- [Prompt]: Leaving out the pictures, retype the lines from the top of the listing through the line with "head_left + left" exactly.

- [Provided data]:
##########
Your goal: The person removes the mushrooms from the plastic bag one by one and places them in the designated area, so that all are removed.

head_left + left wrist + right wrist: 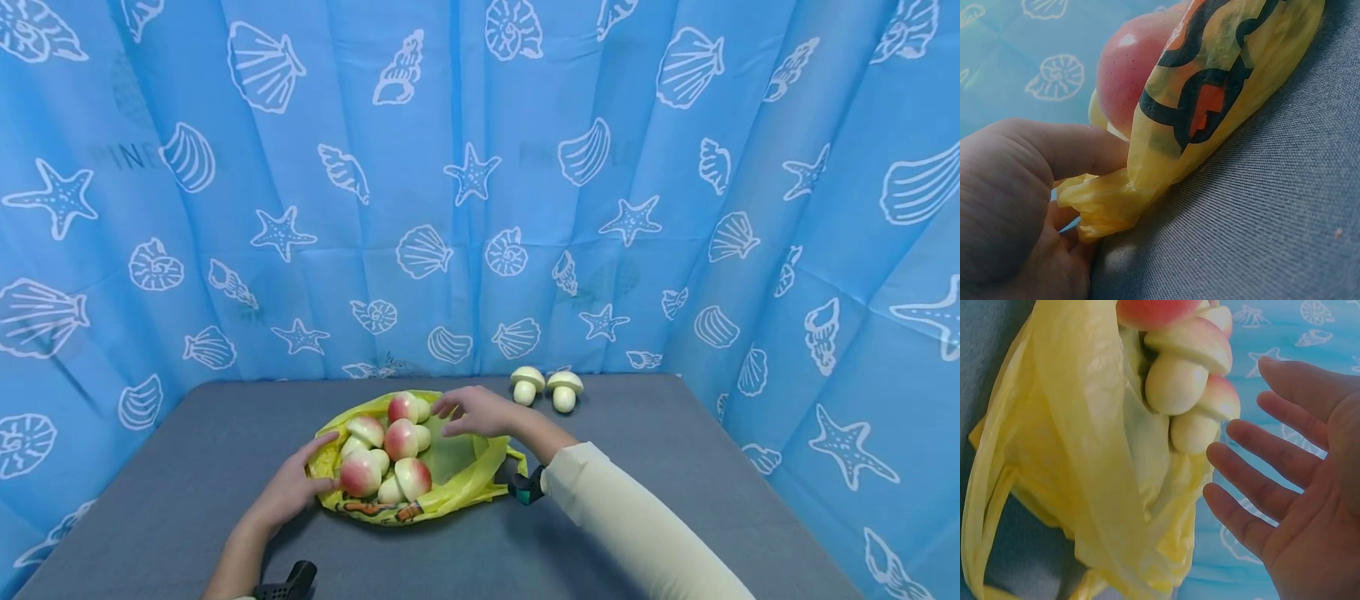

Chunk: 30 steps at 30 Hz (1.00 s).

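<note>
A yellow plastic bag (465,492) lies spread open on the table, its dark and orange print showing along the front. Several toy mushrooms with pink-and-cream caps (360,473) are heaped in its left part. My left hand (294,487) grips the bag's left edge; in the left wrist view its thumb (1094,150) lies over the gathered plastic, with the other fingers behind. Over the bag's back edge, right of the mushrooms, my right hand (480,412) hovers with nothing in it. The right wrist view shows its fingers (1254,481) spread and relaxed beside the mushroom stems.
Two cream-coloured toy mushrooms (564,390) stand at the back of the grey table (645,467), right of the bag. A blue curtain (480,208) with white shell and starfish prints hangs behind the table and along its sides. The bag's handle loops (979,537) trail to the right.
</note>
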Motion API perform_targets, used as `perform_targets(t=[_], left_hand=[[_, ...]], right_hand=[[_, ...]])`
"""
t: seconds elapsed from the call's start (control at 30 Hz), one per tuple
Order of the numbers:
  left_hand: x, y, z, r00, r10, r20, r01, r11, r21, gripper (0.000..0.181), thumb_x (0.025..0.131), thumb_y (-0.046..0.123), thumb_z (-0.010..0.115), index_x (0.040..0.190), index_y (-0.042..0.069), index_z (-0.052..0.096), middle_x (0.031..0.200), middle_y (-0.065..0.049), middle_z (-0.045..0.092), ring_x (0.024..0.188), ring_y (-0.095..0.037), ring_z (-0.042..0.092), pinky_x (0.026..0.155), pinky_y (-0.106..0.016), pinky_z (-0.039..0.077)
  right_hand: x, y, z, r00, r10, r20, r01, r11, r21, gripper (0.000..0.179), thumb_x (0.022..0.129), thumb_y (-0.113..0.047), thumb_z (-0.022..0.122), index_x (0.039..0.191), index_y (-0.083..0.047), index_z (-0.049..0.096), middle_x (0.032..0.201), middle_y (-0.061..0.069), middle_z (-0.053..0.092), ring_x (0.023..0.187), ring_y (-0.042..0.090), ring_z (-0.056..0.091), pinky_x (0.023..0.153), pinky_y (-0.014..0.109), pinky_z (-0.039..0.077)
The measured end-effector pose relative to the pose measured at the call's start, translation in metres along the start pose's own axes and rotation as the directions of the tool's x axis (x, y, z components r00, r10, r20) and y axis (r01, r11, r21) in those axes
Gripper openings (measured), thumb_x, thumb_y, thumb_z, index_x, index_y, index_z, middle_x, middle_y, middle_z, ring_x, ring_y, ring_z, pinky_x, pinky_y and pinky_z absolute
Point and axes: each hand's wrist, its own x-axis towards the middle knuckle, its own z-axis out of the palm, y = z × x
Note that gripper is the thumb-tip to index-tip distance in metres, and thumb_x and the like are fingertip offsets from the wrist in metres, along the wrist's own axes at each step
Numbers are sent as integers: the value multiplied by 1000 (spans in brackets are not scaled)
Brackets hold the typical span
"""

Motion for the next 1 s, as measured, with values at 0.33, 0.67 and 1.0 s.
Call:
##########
- [Response to the exercise]:
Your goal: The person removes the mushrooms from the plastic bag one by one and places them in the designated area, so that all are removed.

head_left + left wrist + right wrist: 

No further output is required for this answer.